*PROBLEM*:
Please make an exact copy of the listing, without the pictures.

*DATA EXCERPT*:
----
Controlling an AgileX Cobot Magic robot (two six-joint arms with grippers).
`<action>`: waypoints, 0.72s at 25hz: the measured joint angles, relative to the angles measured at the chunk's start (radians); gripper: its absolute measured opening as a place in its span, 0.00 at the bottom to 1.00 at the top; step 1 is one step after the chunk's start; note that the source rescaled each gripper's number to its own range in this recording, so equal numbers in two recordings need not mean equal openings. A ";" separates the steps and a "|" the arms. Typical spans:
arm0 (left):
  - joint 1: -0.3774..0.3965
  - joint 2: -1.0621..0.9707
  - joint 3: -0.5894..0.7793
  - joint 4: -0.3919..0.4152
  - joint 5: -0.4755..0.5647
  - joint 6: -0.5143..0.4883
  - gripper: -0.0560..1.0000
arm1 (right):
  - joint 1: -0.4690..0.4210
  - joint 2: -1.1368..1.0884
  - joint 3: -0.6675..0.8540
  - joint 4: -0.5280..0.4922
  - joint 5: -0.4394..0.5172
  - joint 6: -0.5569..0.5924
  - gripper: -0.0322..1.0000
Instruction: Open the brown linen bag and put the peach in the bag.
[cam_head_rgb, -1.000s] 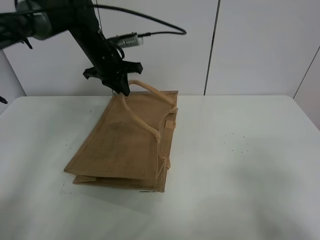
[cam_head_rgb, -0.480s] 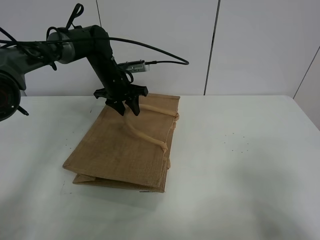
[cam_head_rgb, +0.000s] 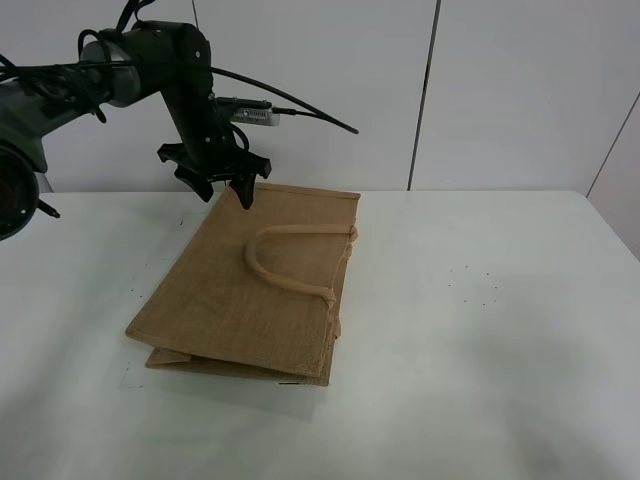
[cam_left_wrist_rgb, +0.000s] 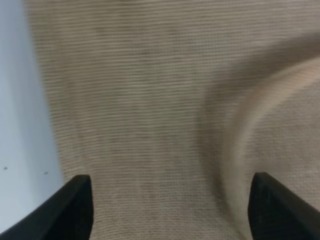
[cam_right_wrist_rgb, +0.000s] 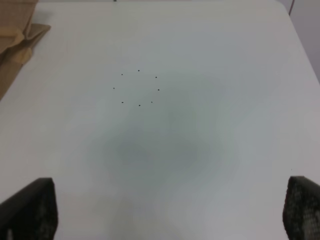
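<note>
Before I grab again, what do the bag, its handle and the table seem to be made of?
The brown linen bag looks like coarse woven jute or linen, matte: the left wrist view shows a ribbed weave. Its handle seems a lighter beige rope-like loop, probably the same fibre. The table appears a smooth white matte laminate, though that is uncertain.

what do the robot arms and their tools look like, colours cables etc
The left arm is matte black with rounded grey joint sections; a thin black cable loops off it. Its black two-fingered left tool has tapered tips. The right tool shows only dark, rough-textured fingertips. No markings are visible.
</note>
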 joint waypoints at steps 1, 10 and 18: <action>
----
*RESPONSE*:
Controlling an AgileX Cobot Magic robot (two six-joint arms with grippers).
`<action>`: waypoints, 0.72s at 25hz: the measured joint angles, relative to the angles measured at the chunk's start (radians); gripper: its absolute measured opening as a place in its span, 0.00 at the bottom to 1.00 at the top; step 1 is one step after the chunk's start; note that the source rescaled each gripper's number to its own range in this recording, so equal numbers in two recordings need not mean equal openings. A ";" separates the steps and a "|" the arms. Typical spans:
arm0 (left):
  - joint 1: -0.3774..0.3965
  - joint 2: -1.0621..0.9707
  - joint 3: -0.5894..0.7793
  - joint 4: -0.3919..0.4152
  - joint 5: -0.4755..0.5647
  - joint 6: -0.5143..0.4883
  - gripper: -0.0560..1.0000
arm1 (right):
  - joint 1: -0.4690..0.4210
  - joint 2: -1.1368..1.0884
  - joint 3: -0.6675..0.8540
  - joint 4: -0.5280..0.4922
  - joint 5: -0.4394..0.5172
  - joint 6: -0.5569..0.5924
  - gripper: -0.0322..1.0000
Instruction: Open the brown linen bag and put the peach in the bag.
[cam_head_rgb, -1.000s] 
[cam_head_rgb, -0.480s] 
[cam_head_rgb, +0.000s] 
[cam_left_wrist_rgb, +0.000s] 
[cam_right_wrist_rgb, +0.000s] 
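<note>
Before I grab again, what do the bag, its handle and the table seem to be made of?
The brown linen bag looks like coarse woven jute or linen, matte: the left wrist view shows a ribbed weave. Its handle seems a lighter beige rope-like loop, probably the same fibre. The table appears a smooth white matte laminate, though that is uncertain.

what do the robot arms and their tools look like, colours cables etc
The left arm is matte black with rounded grey joint sections; a thin black cable loops off it. Its black two-fingered left tool has tapered tips. The right tool shows only dark, rough-textured fingertips. No markings are visible.
</note>
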 joint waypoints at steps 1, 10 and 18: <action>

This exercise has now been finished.